Among Hooker's goals is changing the anti-butter attitude of most Americans.
"In France, butter is the king of the table. (The U.S.) is the only culture in the world where it's taboo," she said. "Butter is as ancient as the Earth, one of the first basic foods besides grain. It's made everywhere, with milk from goats, ewes, yaks,Enter the Indoor Positioning System (IPS). camels. In Tibet it's burned to Buddha."
During her youth in France, Hooker remembers her family giving butter to the local Catholic church, which sold it to the wealthy. "It was our contribution," she said.

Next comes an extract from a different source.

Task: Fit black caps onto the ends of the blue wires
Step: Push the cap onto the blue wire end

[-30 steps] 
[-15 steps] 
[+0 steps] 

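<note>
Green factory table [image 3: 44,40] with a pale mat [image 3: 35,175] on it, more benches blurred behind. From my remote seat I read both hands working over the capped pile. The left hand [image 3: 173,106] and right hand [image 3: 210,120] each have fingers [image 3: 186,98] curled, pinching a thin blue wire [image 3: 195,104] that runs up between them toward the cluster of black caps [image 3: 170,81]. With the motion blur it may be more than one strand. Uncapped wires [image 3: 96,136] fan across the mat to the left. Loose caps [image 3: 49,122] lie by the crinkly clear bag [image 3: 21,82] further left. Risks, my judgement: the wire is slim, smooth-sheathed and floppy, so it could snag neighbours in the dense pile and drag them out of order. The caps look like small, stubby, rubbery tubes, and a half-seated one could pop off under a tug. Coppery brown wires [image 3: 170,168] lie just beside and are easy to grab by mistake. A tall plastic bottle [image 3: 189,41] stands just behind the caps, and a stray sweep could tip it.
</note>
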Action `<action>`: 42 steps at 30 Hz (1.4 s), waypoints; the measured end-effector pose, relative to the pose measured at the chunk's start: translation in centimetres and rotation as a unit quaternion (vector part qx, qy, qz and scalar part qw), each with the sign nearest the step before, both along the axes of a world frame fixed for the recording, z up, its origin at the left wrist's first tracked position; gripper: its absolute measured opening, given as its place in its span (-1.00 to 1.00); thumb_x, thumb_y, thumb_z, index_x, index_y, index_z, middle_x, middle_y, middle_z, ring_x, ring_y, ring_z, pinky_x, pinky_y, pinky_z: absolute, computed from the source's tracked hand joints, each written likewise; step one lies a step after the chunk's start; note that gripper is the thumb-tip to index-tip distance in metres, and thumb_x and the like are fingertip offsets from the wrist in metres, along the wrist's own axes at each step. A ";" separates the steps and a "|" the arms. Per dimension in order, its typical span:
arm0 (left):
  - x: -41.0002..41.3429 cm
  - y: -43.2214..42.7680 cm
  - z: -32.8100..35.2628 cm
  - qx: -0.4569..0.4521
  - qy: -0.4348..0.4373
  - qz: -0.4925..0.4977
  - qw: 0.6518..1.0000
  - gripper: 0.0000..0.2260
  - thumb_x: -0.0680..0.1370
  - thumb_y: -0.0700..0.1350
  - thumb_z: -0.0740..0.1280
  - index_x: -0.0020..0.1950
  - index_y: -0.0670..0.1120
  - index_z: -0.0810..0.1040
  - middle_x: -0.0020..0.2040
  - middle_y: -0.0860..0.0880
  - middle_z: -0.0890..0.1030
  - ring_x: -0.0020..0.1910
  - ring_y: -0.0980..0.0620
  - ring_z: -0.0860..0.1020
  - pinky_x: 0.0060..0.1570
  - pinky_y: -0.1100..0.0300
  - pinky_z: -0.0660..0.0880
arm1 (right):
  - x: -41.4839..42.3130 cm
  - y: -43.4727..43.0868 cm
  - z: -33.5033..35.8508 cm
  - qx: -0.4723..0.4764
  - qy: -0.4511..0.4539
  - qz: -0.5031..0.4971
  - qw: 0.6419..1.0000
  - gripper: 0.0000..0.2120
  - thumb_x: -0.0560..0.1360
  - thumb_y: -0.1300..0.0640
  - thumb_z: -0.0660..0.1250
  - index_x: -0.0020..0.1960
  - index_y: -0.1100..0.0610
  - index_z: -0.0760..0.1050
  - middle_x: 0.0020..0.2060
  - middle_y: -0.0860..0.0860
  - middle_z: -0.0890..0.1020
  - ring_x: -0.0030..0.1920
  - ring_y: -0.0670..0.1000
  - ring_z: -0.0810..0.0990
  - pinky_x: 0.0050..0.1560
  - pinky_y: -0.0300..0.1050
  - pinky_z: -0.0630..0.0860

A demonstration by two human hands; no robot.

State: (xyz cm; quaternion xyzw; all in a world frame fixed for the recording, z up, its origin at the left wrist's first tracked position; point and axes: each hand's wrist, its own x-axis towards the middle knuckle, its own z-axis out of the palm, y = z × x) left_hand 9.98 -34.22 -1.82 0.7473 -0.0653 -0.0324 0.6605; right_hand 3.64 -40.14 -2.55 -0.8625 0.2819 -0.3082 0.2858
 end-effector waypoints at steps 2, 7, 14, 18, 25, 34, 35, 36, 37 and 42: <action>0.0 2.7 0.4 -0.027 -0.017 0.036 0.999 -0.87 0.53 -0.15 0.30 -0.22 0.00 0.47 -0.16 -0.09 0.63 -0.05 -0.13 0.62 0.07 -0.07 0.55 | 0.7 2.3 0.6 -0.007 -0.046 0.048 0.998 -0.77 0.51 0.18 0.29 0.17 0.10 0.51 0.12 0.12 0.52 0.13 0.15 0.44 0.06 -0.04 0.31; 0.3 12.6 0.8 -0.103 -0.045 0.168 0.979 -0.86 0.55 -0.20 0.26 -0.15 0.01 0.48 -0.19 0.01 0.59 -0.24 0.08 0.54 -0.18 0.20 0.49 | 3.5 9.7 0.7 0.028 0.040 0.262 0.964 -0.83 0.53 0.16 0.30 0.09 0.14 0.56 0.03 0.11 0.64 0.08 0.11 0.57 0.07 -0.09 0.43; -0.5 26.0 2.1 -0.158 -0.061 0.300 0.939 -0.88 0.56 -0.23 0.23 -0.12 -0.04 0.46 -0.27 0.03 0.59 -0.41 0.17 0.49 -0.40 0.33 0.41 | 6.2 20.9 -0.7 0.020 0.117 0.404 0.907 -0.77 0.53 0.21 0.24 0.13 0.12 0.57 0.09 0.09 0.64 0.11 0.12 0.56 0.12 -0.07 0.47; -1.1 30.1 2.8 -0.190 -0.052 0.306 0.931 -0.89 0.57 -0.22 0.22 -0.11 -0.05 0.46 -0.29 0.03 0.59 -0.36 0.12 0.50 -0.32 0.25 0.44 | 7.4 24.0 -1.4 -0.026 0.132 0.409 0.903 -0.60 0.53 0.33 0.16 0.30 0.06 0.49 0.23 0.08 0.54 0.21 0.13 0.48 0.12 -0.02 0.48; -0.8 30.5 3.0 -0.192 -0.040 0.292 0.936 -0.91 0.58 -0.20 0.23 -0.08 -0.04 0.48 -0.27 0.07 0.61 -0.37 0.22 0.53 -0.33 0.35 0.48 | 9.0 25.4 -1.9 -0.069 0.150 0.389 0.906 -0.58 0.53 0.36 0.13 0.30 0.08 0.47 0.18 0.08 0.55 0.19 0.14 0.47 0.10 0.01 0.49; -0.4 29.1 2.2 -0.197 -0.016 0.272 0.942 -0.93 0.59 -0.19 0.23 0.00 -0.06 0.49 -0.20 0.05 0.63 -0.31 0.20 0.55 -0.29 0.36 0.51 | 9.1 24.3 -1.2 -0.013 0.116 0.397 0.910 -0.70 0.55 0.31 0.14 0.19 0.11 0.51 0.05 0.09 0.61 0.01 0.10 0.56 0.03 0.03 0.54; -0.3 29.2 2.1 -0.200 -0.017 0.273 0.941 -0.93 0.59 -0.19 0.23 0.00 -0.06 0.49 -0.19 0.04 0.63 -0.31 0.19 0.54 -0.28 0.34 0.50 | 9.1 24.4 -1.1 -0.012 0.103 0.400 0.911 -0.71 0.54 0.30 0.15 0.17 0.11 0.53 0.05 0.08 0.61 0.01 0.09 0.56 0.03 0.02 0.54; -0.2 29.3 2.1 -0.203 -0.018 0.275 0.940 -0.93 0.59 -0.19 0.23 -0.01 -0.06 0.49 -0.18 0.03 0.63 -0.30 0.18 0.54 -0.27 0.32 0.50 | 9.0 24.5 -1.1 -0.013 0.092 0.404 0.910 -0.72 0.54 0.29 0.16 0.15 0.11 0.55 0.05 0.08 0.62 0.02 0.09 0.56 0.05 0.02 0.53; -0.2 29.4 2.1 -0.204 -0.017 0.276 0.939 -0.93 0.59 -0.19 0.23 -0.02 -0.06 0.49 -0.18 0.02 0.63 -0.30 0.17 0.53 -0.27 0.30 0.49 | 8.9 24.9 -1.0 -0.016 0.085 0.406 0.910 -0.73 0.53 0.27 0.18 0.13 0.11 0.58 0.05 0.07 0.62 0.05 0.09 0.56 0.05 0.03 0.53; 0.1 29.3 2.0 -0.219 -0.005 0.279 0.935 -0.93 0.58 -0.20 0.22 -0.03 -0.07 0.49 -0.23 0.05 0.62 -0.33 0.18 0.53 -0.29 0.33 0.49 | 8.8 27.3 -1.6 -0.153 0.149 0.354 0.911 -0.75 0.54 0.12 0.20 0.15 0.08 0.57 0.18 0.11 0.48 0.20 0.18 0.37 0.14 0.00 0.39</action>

The more beautiful the butter, the better the price it fetched, she added. So they formed it with homemade wooden molds and decorated it with stamps of wheat or flowers. Some of the butter was mounded and hand-carved with spoons.
"It's the quality of the butter, not quantity, that's important," Hooker said.
Al Bekkum, the owner of Nordic Creamery, which makes specialty butters at a new 3,000-square-foot butter plant in Westby, said interest in high-quality butters has skyrocketed recently.
Since his facility opened a year ago, sales have greatly exceeded their projections,Silicone Mold Making Rubber. he said. Nordic Creamery is now selling between 2,000 and 3,000 pounds per week, much of it to restaurants and hotels in Chicago, as well as to several stores in Madison.
"I really believe that butters in Wisconsin will go the same way as cheeses," Bekkum said. "After people try artisanal butters they don't want to go back to commodity butters, even if they're less expensive. People are constantly asking me how to make butter and want to be my apprentices."
But there is a dilemma, he said: a shortage of high-quality cream for butter-making in Wisconsin. That's because most milk is used for cheese-making.